In terms of how we have integrated them onto our systems, I think we've done a reasonably good job of that. It's an ongoing effort and a lot of -- some of the things that they did, they did really well. Some of the things we do, maybe we did well also. And combining those 2 things just takes a little bit of time. But I'm pleased with where it is. They've had some really nice wins here recently. Some of those wins have not yet funded. But I think we'll see in the year ahead, some nice opportunities to grow the business.

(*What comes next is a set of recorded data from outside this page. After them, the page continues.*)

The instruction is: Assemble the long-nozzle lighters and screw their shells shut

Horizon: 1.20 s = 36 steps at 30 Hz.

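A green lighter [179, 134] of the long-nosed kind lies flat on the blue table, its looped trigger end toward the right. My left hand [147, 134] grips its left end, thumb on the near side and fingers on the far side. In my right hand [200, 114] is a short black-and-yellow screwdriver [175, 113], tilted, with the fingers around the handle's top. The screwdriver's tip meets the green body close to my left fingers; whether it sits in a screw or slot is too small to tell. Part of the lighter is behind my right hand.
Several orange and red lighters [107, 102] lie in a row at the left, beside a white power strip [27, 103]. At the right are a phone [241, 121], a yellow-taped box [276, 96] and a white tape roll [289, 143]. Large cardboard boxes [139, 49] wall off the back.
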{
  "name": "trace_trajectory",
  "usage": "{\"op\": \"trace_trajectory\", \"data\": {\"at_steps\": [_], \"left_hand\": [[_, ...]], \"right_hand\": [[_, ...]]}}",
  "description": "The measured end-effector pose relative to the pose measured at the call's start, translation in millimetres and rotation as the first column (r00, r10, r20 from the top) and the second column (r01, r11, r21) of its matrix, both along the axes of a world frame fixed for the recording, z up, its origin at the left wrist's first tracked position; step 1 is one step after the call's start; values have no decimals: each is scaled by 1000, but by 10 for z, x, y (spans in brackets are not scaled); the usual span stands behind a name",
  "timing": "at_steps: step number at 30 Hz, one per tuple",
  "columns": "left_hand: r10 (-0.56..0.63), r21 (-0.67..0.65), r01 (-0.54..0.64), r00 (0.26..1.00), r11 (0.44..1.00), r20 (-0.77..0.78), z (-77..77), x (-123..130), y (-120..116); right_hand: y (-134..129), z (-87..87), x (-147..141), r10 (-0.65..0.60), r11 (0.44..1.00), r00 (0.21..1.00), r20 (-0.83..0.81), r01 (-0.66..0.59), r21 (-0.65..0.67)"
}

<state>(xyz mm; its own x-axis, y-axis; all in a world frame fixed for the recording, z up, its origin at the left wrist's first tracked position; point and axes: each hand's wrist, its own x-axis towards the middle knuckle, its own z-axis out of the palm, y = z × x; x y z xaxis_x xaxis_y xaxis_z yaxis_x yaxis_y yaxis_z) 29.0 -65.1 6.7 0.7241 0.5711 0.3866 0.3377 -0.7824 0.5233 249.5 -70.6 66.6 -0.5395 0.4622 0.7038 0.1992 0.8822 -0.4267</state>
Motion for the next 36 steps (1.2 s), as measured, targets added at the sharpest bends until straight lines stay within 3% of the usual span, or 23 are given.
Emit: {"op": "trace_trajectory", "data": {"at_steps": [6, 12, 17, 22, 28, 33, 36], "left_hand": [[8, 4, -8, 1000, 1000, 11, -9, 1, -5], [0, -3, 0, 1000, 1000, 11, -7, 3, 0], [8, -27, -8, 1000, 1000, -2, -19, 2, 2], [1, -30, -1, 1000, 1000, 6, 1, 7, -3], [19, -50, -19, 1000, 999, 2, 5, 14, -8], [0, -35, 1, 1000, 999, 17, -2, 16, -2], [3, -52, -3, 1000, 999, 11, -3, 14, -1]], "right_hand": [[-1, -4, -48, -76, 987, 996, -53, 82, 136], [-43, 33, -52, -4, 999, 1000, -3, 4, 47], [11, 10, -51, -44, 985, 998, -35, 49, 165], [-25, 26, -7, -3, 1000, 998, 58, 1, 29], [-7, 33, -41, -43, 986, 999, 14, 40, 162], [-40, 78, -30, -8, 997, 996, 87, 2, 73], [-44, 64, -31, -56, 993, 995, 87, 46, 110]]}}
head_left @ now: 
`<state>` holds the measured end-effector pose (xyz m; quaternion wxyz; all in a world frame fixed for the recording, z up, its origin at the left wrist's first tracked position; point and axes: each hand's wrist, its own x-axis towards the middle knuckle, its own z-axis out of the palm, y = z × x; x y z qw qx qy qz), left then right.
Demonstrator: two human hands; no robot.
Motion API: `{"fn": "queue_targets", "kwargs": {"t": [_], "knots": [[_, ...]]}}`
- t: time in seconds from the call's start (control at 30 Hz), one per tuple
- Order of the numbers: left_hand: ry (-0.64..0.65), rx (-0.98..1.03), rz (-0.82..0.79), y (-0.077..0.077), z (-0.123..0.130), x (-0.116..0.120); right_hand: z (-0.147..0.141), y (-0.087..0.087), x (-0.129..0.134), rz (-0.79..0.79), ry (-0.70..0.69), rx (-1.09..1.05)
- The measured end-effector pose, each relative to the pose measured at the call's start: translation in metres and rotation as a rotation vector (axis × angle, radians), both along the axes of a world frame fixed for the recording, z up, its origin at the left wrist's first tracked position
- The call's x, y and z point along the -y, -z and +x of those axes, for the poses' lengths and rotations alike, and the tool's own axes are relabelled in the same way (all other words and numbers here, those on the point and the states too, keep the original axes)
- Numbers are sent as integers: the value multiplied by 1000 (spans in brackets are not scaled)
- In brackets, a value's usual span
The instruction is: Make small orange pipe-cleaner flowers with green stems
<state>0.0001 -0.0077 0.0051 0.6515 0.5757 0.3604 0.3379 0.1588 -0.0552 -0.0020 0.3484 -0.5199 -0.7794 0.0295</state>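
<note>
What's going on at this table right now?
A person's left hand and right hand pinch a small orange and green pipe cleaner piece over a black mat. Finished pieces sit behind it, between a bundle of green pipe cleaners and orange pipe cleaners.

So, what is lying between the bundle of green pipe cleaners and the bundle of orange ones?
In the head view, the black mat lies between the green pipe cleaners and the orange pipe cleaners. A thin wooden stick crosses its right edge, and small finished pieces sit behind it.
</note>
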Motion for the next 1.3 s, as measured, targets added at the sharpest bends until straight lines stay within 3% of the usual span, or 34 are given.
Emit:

But back to your point on headcount, that is 1 place that we would like to add a person is in the Omaha office to help us expand our marketing and client service. And that is another search that's active. So, to readdress your first question, we are looking for an analyst position here in Dallas, and we're looking for a marketing client service person in Omaha.
- Analyst
Great, thank you.
- President and CEO
And then I'd just like to congratulate Rich Jarvis and Michael Wall in Omaha, and C.J. [McDonnell] and Matt Lockridge here in Dallas, which those are the 4 that comprised the dividend growth team. And they've really done a spectacular job in a really volatile market. And we see great opportunities for that product in the years ahead.
Operator
We have another question from Mac Sykes. Your line is now open.
- Analyst
Hello, Brian. Just 1 follow-up. Last year, you declared a special dividend. I'm just curious in this market environment and from the acquisitions that you may be looking at, would it be more prudent to be holding higher cash levels, you think, through the end of the year?
- President and CEO
Oh I don't think whether we did a special dividend or not had anything to do with the acquisition environment or the cash levels. It was really more of a feeling on the Board's part that it would be more prudent to raise our dividend and get us over the 4% level in a dividend yield ongoing than it would be to pay a special, where we typically don't get a multiple on that. We did an extra dividend last year because, you'll recall, as of mid-December, we had no tax policy. And just before Christmas, we finally extended, if you want to call them the Bush tax cuts for 2 more years. We felt it was prudent when we met in October of last year, to go ahead and pay an extra-special dividend and to do it in calendar year 2010. Because if tax rates had gone up, that would have been the best thing for shareholders. But, we felt as a Board, that the best thing for us was to raise the ongoing dividend and have it be in excess of 4%.
- Analyst
Thank you.
Operator
We have no further questions.
- President and CEO
Are there any other questions?
Operator
There are no further questions.
- President and CEO
Okay, well if you have any more questions, feel free at any time to call Bill or myself. Or look to our website and find any of our filings at westwoodgroup.com. Thanks for your time.
Operator
That concludes today's conference. Thank you for your participation. You may now disconnect.